Yowp chases Yogi and the fox up a tree (that turns out to be hollow) and cleverly pops up in the hole at the top. Yogi does a stretch-dive out of the scene, an effect generally used by Carlo Vinci. Marshall takes over again. It’s back to more disguises, as Yogi (emulating Bugs again) does drag with the fox disguised as a stole. This is a great little limited animated take here. See the contented look Yowp has as Yogi (Daws uses a falsetto) says “Nice doggie!” then realises he’s been had. The cocked head is a great touch.



The stole becomes a sleeping baby. Yowp, being ever-polite, yowps quietly as he leaves until the dog gets wise, and looks through the window to discover the true identity of the “stole”.

The fox is finally captured by Yowp in a TV set but all is for naught as Hunting Season has come to an end and the fox must be released. Yowp takes the news well.







The incidental music used in the very earliest Yogis (the first-season ones that were part of The Huckleberry Hound Show) were almost exclusively the products of only four uncredited composers: Bill Loose (working at times with John Seely), Spencer Moore, Geordie Hormel and Jack Shaindlin. The first three were part of the Capitol Hi-Q library, though Hormel had his own label, Zephyr Records, and it’s likely his cues were leased from that. Shaindlin was one of the composers for the New York-based Langlois Filmusic library, a later off-shoot of the Lang-Worth Transcription Service that supplied musical programmes for radio stations and incidental music. Later composers included Raoul Kraushaar, whose cues from the Omar library were part of the Hi-Q collection, and Phil Green, who composed for EMI Photoplay, Capitol’s British affiliate.


0:00 - Yogi Bear (Hanna-Barbera-Shows-Hoyt Curtin) - Main titles.
0:26 - TC 219A CHASE-MEDIUM (Loose-Seely) - Dog chases tired fox into Yogi's cave.
1:32 - TC 300 ECCENTRIC COMEDY (Loose-Seely) - Yowp pulled out of cave twice by hunter.
2:38 - TC 201 PIXIE COMEDY (Loose-Seely) - Fox disguised as coonskin cap; Yogi and fox jump in river.
3:59 - LAF-20-5 TOBOGGAN RUN (Shaindlin) - Yogi and fox run into log.
4:16 - L-81 COMEDY UNDERSCORE (Moore) - Log-over-the-cliff bit.
4:41 - LAF-20-5 TOBOGGAN RUN (Shaindlin) - Yogi and fox chased up tree.
5:20 - L-1154 ANIMATION COMEDY (Moore) - Yogi wears fox as stole; rocks fox in crib like baby.
6:12 - TC 303 ZANY COMEDY (Loose-Seely) - Yowp captures fox, cries that he has to let fox go.
7:10 - Yogi Bear (Hanna-Barbera-Shows-Hoyt Curtin) - End titles.

Note: TC 219A CHASE MEDIUM was originally a Synchro Fox cue called as COMBAT written by Joseph Cacciola.

2 comments:

  1. Hi,

    I love your site!

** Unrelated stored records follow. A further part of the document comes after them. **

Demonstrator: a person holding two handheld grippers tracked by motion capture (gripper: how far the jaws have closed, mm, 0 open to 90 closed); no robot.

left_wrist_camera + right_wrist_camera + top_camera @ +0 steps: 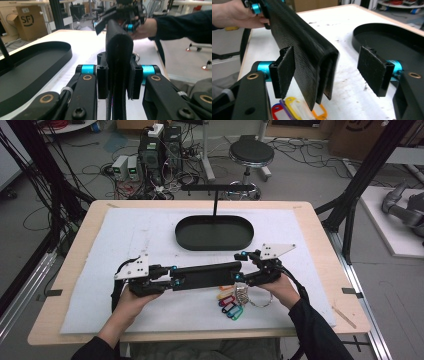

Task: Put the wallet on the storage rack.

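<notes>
Wallet (206, 275) in left gripper (170, 281)

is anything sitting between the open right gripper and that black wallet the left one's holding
Nothing visible. The black wallet already sits between the right gripper's open jaws, and the left gripper clamps its other end.

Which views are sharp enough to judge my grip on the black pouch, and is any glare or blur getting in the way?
High view: even light, no glare, but the black pouch is small and soft. Left gripper view: the pouch's near end is sharp between the shut jaws; the right gripper behind is blurred. Right gripper view: pouch texture crisp, jaws open around it; the key tags at the bottom are slightly soft.
</notes>
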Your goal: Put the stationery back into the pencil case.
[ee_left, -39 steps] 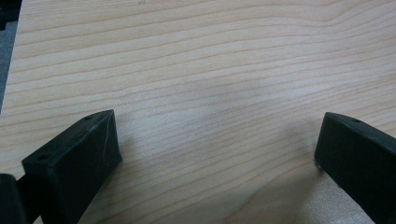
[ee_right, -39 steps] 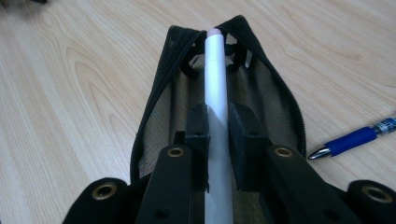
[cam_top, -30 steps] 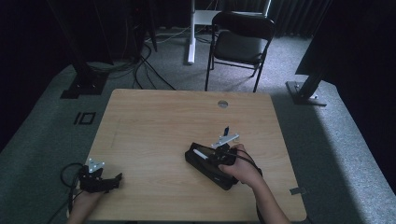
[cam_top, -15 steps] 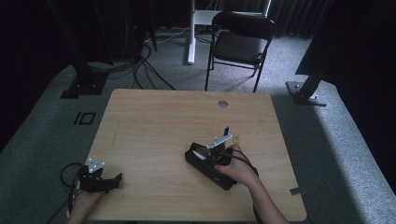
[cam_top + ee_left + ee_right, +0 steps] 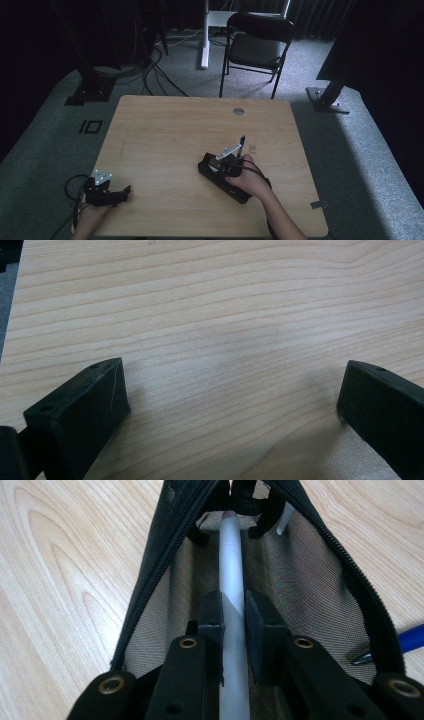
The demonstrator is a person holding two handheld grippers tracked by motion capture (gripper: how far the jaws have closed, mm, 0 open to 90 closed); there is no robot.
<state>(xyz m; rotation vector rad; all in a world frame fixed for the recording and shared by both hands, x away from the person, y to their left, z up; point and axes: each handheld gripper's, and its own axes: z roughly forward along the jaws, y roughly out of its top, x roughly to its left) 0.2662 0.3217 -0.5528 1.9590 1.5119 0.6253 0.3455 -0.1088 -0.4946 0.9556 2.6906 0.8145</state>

I just discovered it. I'm especially interested in the music stuff. How did you find out all this stuff? Do you work in music scoring?

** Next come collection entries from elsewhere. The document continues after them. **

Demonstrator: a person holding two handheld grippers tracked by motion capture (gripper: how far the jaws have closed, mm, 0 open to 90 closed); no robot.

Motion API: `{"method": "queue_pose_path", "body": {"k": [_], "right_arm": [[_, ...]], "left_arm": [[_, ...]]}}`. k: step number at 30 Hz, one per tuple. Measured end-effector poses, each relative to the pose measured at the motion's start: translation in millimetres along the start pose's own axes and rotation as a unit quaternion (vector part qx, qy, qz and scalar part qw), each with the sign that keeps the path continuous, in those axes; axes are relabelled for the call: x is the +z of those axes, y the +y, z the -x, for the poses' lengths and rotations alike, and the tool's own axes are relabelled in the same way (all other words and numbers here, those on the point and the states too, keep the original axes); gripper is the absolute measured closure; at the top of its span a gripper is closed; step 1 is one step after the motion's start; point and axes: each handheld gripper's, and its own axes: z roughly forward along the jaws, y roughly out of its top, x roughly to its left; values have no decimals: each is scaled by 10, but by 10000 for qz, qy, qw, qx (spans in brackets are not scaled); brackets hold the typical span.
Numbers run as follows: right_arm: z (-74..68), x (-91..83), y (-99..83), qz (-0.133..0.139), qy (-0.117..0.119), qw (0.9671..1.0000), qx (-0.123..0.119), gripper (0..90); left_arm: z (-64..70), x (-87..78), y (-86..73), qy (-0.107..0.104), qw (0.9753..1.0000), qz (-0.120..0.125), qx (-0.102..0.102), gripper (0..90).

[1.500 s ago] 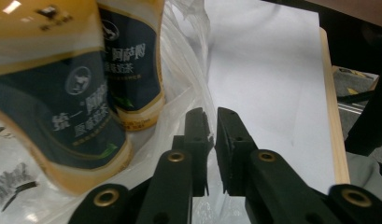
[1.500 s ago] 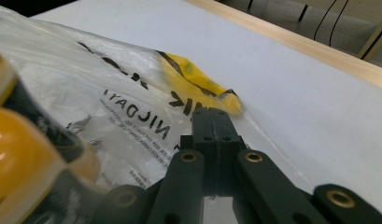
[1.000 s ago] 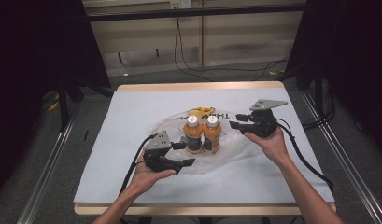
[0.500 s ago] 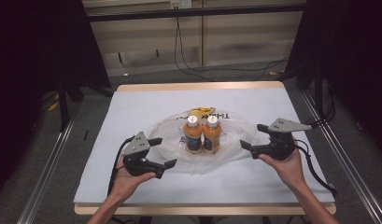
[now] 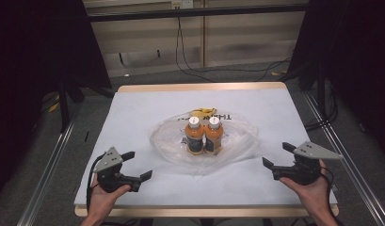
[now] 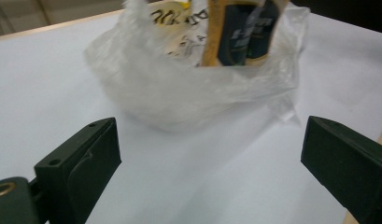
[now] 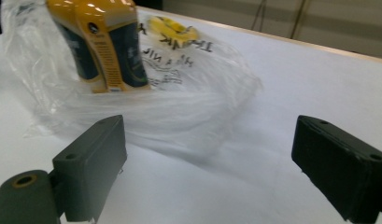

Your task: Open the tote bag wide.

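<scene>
In the high view I see two orange drink bottles with white caps [image 5: 204, 135] standing upright, side by side and touching, in the middle of the frame. They stand on a crumpled clear plastic bag with black printed letters [image 5: 237, 141], which lies flattened around them on the white table cover [image 5: 143, 108]. My left gripper [image 5: 136, 165] is at the lower left of the frame, its jaws spread apart and holding nothing, well apart from the bag. My right gripper [image 5: 277, 155] is at the lower right, also spread and holding nothing, with the grey three-cornered plate on top.

In the left gripper view, the two black jaws stand wide apart at the bottom corners. The plastic bag [image 6: 179, 88] is in the upper middle, a little blurred, with the bottles [image 6: 244, 32] at the top edge.

In the right gripper view, the jaws are wide apart too. The bottles [image 7: 104, 46] are at the upper left, and the bag [image 7: 188, 107] spreads towards the middle.
</scene>
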Motion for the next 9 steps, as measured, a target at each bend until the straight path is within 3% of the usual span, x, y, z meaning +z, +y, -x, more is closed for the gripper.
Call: {"method": "queue_pose_path", "body": {"k": [2,7,9], "right_arm": [[48,-87,-107,32,-110,9996,243,111],[87,-263,-267,186,-281,9985,424,121],[91,-332,-323,239,-301,9982,465,121]], "left_arm": [[-18,-69,-86,130,9999,-52,-49,36],[-77,-225,-298,252,9992,11,-307,32],[-79,-246,-311,312,9990,-27,-330,33]]}}
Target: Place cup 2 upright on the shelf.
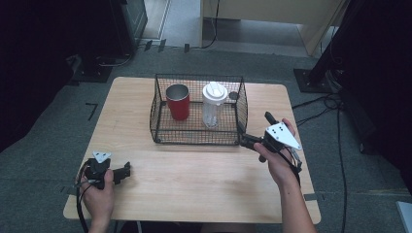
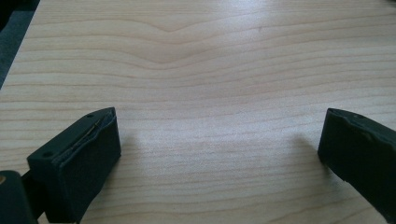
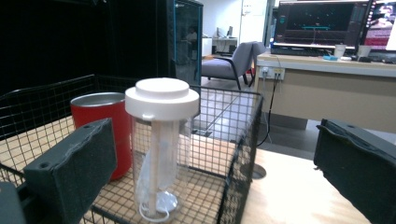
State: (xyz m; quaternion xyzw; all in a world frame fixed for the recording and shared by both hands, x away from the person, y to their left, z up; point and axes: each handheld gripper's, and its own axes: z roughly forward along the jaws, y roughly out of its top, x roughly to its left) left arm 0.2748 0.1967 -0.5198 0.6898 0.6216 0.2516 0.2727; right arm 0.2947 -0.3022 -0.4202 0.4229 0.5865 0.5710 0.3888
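nearest the person, the left gripper [image 1: 127, 171] rests low over the near left part of the wooden table [image 1: 194, 179], held in the left hand [image 1: 99, 194]; in the left gripper view its jaws stand wide apart with only bare wood grain between them, holding nothing. further in, on the right side, the right hand [image 1: 277, 162] holds the right gripper [image 1: 244, 141] just at the near right corner of the black wire basket [image 1: 160, 104] — its jaws point toward that corner, and in the right gripper view they are spread wide and empty, one in front of the basket's open side, the other out over the table beside the mesh wall. inside the basket, the clear bottle [image 3: 161, 154] with a white lid stands upright on the right, closest to the right gripper, and the red cup [image 3: 105, 130] stands upright just beside it on the left, open at the top. beyond the table, the right gripper view shows a desk [image 3: 327, 88] with monitors and a grey chair [image 3: 233, 60] well behind the basket.
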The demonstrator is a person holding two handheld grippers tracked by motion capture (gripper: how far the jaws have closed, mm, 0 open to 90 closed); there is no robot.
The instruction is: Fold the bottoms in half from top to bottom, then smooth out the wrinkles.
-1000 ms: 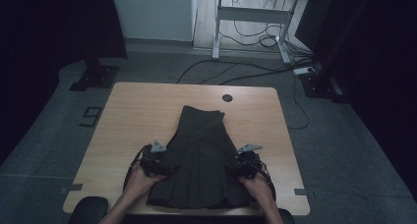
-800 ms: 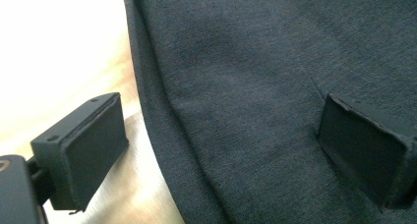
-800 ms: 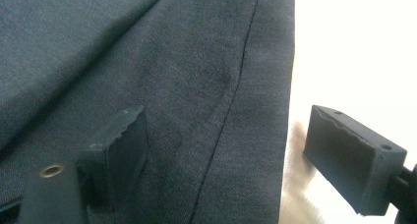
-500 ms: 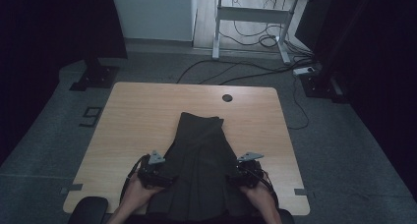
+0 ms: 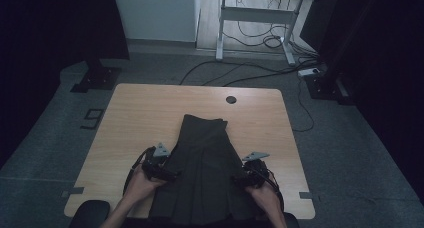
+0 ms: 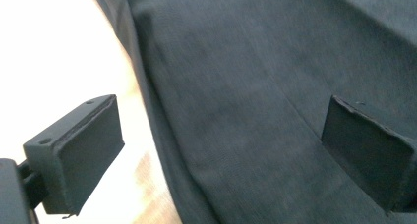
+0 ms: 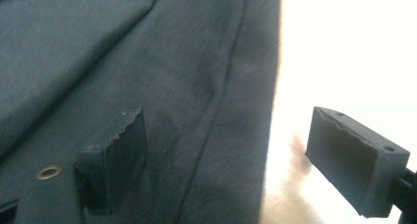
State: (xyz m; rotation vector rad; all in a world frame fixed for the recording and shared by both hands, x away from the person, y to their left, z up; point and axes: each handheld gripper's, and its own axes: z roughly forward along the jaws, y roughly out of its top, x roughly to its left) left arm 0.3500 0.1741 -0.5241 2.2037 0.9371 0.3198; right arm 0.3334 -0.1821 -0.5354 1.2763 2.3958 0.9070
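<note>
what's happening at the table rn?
A person is working a dark pleated garment, probably a skirt, laid flat on the wooden table with its wide end toward them. The left gripper sits at the garment's left edge and the right gripper at its right edge. Both gripper views show the jaws open, straddling the fabric edge with one jaw over cloth and one over bare table. Nothing is clamped yet.

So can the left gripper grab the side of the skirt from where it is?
Probably yes. The left gripper is open with the skirt edge lying between its jaws, one over the table, one over the cloth. Nothing seems to block it.
</note>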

    Do you know where to license this music now?

    John

    ReplyDelete
  2. Hi, John. No, I couldn't score a piece of music if I tried.

    Most of the music information has been purloined from wading through a bunch of old conversations I've spotted on several web boards and Usenet going back probably ten years. To be honest, I had no idea of the origin of the music until Steve Worth mentioned it on alt.animation.warner-bros a long time ago. The way he was talking, I presumed he had worked with the Hi-Q library. I have not.

    I really don't know about the commercial licensing. Carlin has re-released some Phil Green and Cadkin/Bluestone material; Cinemusic has done the same with some of Jack Shaindlin's stuff.